We feel more connection.
We find contentment in every moment.
Everything becomes a blessing.
Notice the simple things — a laugh with a friend, the warmth of good meal, the rising of the sun at dawn — and let each inspire gratitude.
When we focus on the goodness all around us, we see what God has truly given us.
And we are inspired to give to others.
Open to gratitude. And feel the presence of God
Feb. 3 to 9, 2019
As. St. Ignatius sat quietly by the river, he experienced an opening of his heart, his mind and his soul. He saw everything in a new way. With this new perspective, he understood his life’s purpose: to live God’s will. We invite you to celebrate Mission Week 2019 with us. Open to your life’s purpose.
During this week, February 4–10, open space in your day for one of the many Mission Week offerings.

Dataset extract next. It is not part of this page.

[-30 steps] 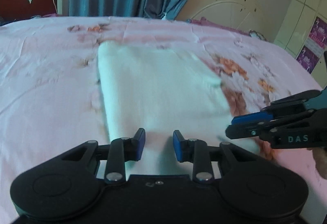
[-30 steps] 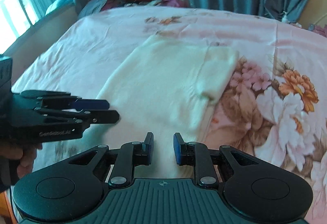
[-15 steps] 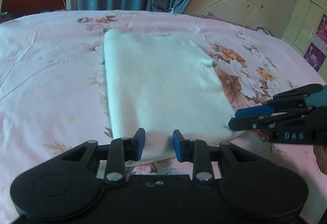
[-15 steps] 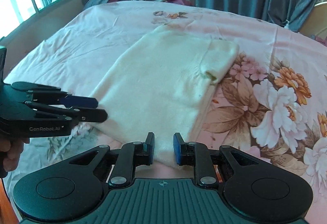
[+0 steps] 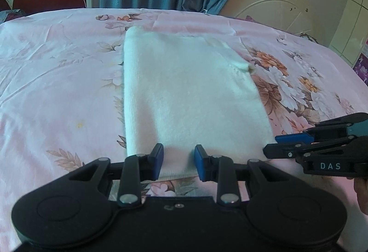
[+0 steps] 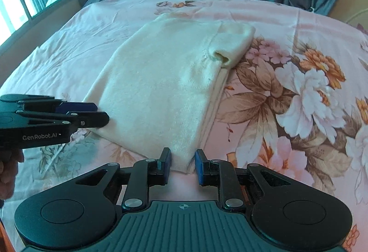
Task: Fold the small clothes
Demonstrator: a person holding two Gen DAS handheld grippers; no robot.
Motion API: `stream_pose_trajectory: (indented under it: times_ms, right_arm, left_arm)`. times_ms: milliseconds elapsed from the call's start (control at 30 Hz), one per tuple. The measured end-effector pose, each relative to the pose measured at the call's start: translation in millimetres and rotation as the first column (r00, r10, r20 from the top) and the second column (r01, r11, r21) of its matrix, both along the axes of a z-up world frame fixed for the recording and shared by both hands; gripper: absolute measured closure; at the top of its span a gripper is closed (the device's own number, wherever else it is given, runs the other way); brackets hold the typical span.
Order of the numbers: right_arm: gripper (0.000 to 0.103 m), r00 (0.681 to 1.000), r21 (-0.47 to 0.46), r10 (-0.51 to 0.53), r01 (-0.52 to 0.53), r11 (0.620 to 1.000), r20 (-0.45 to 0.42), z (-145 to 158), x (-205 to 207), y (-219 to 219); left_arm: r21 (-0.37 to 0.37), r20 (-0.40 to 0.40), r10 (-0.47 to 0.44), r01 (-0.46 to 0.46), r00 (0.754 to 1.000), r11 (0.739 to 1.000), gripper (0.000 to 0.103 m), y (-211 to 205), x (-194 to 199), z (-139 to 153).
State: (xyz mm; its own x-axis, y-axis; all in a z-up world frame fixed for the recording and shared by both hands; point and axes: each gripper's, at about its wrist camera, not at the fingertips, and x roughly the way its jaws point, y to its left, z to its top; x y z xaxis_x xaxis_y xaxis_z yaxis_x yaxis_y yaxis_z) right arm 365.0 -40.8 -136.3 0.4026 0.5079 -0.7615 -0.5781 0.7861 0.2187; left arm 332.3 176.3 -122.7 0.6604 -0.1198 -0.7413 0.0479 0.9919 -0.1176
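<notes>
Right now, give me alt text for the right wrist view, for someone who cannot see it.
A cream folded garment lies on a pink floral bedsheet, its near corner between the open fingers of the right gripper. The left gripper reaches in from the left edge at the garment's other near corner.

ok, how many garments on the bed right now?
1. A cream garment, already folded lengthwise, lies flat mid-bed on the pink floral sheet, its near edge just ahead of both grippers. No other is visible, though the views miss part of the bed.
</notes>
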Motion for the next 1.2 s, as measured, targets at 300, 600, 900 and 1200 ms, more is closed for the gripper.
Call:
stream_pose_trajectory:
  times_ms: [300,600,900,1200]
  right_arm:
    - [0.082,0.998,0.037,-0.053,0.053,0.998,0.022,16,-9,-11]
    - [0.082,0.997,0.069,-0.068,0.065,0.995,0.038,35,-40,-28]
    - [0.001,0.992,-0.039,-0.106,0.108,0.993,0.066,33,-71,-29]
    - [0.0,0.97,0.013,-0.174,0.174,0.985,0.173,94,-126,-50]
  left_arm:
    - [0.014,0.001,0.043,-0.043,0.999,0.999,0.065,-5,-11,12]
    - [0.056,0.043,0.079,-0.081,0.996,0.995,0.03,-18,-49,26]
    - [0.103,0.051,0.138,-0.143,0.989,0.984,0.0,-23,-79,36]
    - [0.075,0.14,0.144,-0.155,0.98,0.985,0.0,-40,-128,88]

There are amazing opportunities to listen to inspirational speakers, participate in service, pray, worship, reflect and to take time for silence each day. There will be challenges each day to open yourself up in a new way.
In the quiet clarity of being open, we come to understand the Divine in all things. And we begin to understand our place among them.
Mission Week 2018 - Truth to Reconciliation: Pathways to Peace
Feb. 5 to 13, 2018
We warmly welcome you to Mission Week 2018, a week in which the Ӱ and Milwaukee communities are invited to come together to listen, learn, reflect and explore issues around truth, reconciliation and peacemaking.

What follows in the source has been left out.